Revision history for this message
Arjun Baindur (abaindur) wrote :

Should we never have _bind_centralized_snat_port_on_dvr_subnet() call get_subnet_for_dvr() to populate the subnet_info into the local_dvr_map here? https://github.com/openstack/neutron/blob/stable/pike/neutron/plugins/ml2/drivers/openvswitch/agent/ovs_dvr_neutron_agent.py#L534

The server side handle for this returns the MAC as subnet_info['gateway_mac'] = internal_port['mac_address']. If this happens first, then the subnet_info is cached forever with the SNAT port's MAC: https://github.com/openstack/neutron/blob/stable/pike/neutron/db/dvr_mac_db.py#L200

Instead, the get_subnet_for_dvr should only be populated via _bind_distributed_router_interface_port(), as this invokes the RPC call w/ the correct port, the distributed gateway with the DVR MAC: https://github.com/openstack/neutron/blob/stable/pike/neutron/plugins/ml2/drivers/openvswitch/agent/ovs_dvr_neutron_agent.py#L360

If there is an explicit need to populate the local subnet when processing the SNAT port, the server side handler should find a way to return the DVR mac always, not the port's MAC address

Revision history for this message
YAMAMOTO Takashi (yamamoto) wrote :

is this pike?

Revision history for this message
Arjun Baindur (abaindur) wrote :

Yes, Pike. This code too, appears the same in master/queens. I fixed it locally by setting fixed_ips=None in the call to self.plugin_rpc.get_subnet_for_dvr. After that, the dvr_to_src_mac flows are added with correct MAC.
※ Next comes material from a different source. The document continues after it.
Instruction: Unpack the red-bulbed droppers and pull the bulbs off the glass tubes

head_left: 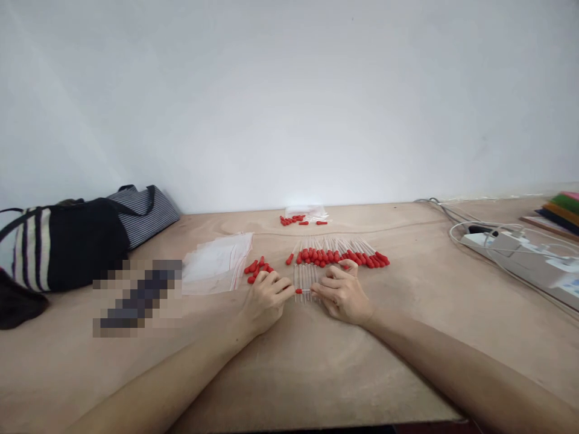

BTW this issue seems to be random(ordering of distributed vs snat port). I observed a dvr_snat node on another env where the flows were added with the router_distributed port's MAC. But then when I restarted ovs-agent, the _bind_centralized_snat_port_on_dvr_subnet handler was invoked first for the SNAT port, and so the subnet_info used the MAC from this port instead.

Changed fixed_ips to =None here: https://github.com/openstack/neutron/blob/master/neutron/plugins/ml2/drivers/openvswitch/agent/ovs_dvr_neutron_agent.py#L541

    def _bind_centralized_snat_port_on_dvr_subnet(self, port, lvm,
                                                  fixed_ips, device_owner):
        # since centralized-SNAT (CSNAT) port must have only one fixed
        # IP, directly use fixed_ips[0]
        fixed_ip = fixed_ips[0]
        if port.vif_id in self.local_ports:
            # throw an error if CSNAT port is already on a different
            # dvr routed subnet
            ovsport = self.local_ports[port.vif_id]
            subs = list(ovsport.get_subnets())
            if subs[0] == fixed_ip['subnet_id']:
                return
            LOG.error("Centralized-SNAT port %(port)s on subnet "
                      "%(port_subnet)s already seen on a different "
                      "subnet %(orig_subnet)s", {
                          "port": port.vif_id,
                          "port_subnet": fixed_ip['subnet_id'],
                          "orig_subnet": subs[0],
                      })
            return
        subnet_uuid = fixed_ip['subnet_id']
        ldm = None
        subnet_info = None
        if subnet_uuid not in self.local_dvr_map:
            # no csnat ports seen on this subnet - create csnat state
            # for this subnet
            subnet_info = self.plugin_rpc.get_subnet_for_dvr(
                self.context, subnet_uuid, fixed_ips=None)
            if not subnet_info:
                LOG.warning("DVR: Unable to retrieve subnet information "
                            "for subnet_id %s. The subnet or the gateway "
                            "may have already been deleted", subnet_uuid)
                return
            LOG.debug("get_subnet_for_dvr for subnet %(uuid)s "
                      "returned with %(info)s",
                      {"uuid": subnet_uuid, "info": subnet_info})
            ldm = LocalDVRSubnetMapping(subnet_info, port.ofport)
            self.local_dvr_map[subnet_uuid] = ldm
        else:
            ldm = self.local_dvr_map[subnet_uuid]
            subnet_info = ldm.get_subnet_info()
            # Store csnat OF Port in the existing DVRSubnetMap
            ldm.set_csnat_ofport(port.ofport)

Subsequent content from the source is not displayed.